In the end, that award would go to a team of her male colleagues at King’s College in London.
The story of Franklin’s experience, the race to crack the code of DNA and the heated competition to win the Nobel for it is the subject of the new musical “Double Helix,” by composer and playwright Madeline Myers, which will have its world premiere during a three-week run at Sag Harbor’s Bay Street Theater beginning in late May.
Bay Street’s own artistic director, Scott Schwartz, is directing the show and thinks it is a perfect fit for the East End audience.
“Of course I’m biased, but I think it’s pretty extraordinary. We have an amazing score, amazing songs and we have a writer in [Myers] who I believe is one of the most exciting new voices in the American theater,” he said. “Our audiences are going to have the opportunity to see something I think is really going to take off on a grand scale.”
Schwartz and the cast are in rehearsals now and the show will begin with previews at Bay Street starting May 30. “Double Helix” officially opens on Saturday, June 3, and will run through Sunday, June 18. The production kicks off Bay Street’s 2023 Mainstage Season.
Myers, primarily a composer and lyricist up to this point, wrote the book and music for “Double Helix” and has been working up the project for more than four years. Schwartz said he first met Myers through mutual friends while both were working in Denmark on other projects. He suggested they meet up after returning to the states and finding something to work on together.
“She said, ‘I have this one idea I’m really passionate about, but it’s a really wild idea,’” Schwartz recalled of their 2019 reunion in New York. “Then she asked me if I knew who Rosalind Franklin is.”
British-born Franklin went to King’s College in London in 1950 on a three-year fellowship to work in the biophysics unit. Originally, she was assigned to work on something else, but the head of the unit changed course and asked her to focus on DNA during her research. While Franklin’s work produced increasingly clearer images of the structure of DNA, significant progress, she and colleague Maurice Wilkins, who was also studying DNA, had a falling out that resulted in a fractured relationship.
Meanwhile, two scientists at Cambridge University also studying DNA made use of Franklin’s work to advance their own, but did not credit her when they published their findings that DNA consists of a double helix, in April 1953.
Francis Crick and James Watson, and Wilkins, went on to win the Nobel Prize for physiology or medicine in 1962 for their work on the structure of DNA and, according to the National Institutes of Health, “none gave Franklin credit for her contributions at that time.”
The real-life story is full of drama, and so is the musical, Schwartz says.
“It comes across very much like a page turner, the way Madeline wrote it,” the director explained. “Part of the fun of the show, I think, is that you kind of forget that you know how the story ends when you’re watching it because it just feels so real and immediate.”

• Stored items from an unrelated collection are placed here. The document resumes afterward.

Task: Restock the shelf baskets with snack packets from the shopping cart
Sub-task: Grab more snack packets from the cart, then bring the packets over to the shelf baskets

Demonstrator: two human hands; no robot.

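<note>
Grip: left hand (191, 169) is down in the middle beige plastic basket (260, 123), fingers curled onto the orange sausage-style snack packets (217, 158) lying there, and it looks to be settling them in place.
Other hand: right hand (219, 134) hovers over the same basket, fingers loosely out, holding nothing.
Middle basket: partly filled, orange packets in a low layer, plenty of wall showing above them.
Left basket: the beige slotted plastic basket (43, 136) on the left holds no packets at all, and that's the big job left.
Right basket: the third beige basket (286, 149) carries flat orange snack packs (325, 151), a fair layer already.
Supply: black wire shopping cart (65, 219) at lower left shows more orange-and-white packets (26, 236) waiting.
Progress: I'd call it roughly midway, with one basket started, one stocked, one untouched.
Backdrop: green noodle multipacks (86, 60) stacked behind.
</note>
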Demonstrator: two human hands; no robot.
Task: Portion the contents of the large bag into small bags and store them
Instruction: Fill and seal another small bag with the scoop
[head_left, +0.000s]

Samantha Massell, who plays Rosalind Franklin in this production, agreed.
“The race to win the Nobel is so compelling and fast and exciting and the emotions tied up in wanting to win and make this discovery are very moving,” she said during a recent interview.
Massell is set to appear alongside Anthony Chatmon II as Maurice Wilkins, Max Chulmecky as James Watson, Austin Ku as Francis Crick and Thom Sesma as John Randall, the head of the biophysics unit at King’s College, among others.
Chatmon first encountered “Double Helix” when he was asked to participate in a read-through of the play back in 2021.
“The first song I heard, ‘Slow and Steady,’ is one of the most gorgeous contemporary musical songs I’ve ever heard and I said I want to be in whatever show this song belongs to,” Chatmon said. Initially, he was being considered for another character, but Chatmon said the producers came back and asked him to play Wilkins, the character that sings “Slow and Steady.”
“It was extremely lucky,” Chatmon said. “The music is gorgeous.”
The musical is almost entirely sung through, meaning much of the dialogue is sung in addition to the dedicated musical numbers. Chatmon, Massell and Schwartz all commented that the music is complex, but moving — just like the story.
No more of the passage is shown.